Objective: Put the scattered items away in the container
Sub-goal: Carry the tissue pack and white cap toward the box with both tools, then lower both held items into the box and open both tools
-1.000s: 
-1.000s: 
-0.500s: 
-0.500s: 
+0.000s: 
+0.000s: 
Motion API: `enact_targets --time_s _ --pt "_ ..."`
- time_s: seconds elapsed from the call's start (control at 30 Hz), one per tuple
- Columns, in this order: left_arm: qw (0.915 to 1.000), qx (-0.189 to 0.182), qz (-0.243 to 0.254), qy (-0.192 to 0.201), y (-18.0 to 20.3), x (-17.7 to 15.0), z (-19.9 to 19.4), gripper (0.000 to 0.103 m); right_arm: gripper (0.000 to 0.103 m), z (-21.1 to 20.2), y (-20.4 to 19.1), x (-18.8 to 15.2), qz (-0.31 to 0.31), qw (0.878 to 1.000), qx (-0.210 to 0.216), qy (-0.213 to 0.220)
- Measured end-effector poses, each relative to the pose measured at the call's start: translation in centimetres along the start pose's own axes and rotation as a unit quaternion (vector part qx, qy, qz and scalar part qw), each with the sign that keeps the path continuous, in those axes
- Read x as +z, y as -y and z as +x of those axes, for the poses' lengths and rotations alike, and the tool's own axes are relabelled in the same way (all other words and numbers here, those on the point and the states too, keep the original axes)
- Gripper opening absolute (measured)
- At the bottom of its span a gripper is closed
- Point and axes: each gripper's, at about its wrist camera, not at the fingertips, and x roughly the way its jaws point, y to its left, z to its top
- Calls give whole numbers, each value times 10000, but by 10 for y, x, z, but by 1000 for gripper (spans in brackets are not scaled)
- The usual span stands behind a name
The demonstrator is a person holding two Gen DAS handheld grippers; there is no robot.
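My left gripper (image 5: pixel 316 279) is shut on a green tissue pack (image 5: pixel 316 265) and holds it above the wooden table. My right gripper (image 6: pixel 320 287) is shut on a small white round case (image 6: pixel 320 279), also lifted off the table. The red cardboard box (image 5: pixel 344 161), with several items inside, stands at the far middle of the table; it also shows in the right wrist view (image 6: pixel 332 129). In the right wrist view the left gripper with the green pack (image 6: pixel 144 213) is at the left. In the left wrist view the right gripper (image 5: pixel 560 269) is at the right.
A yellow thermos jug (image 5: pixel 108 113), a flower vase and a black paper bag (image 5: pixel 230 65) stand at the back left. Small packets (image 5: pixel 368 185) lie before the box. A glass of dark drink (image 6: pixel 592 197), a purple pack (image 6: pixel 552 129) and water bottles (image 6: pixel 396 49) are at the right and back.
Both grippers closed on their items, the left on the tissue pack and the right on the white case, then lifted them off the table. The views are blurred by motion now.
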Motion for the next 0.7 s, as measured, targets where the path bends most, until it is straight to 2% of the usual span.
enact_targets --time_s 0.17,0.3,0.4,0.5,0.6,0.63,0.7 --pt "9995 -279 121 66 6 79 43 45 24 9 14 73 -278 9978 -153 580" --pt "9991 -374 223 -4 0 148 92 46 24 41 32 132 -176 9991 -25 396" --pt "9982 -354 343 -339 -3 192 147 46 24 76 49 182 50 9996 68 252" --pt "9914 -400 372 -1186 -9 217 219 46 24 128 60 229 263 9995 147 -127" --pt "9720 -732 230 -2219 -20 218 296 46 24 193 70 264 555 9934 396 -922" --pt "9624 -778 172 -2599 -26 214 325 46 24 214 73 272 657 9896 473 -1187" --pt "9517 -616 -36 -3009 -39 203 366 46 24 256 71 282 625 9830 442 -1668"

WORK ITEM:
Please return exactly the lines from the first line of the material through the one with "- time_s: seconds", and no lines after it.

SOLUTION:
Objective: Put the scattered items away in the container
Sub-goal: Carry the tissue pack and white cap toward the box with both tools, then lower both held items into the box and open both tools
-1.000s: 
-1.000s: 
-0.500s: 
-0.500s: 
+0.000s: 
+0.000s: 
Motion API: `enact_targets --time_s _ --pt "_ ..."`
- time_s: seconds elapsed from the call's start (control at 30 Hz), one per tuple

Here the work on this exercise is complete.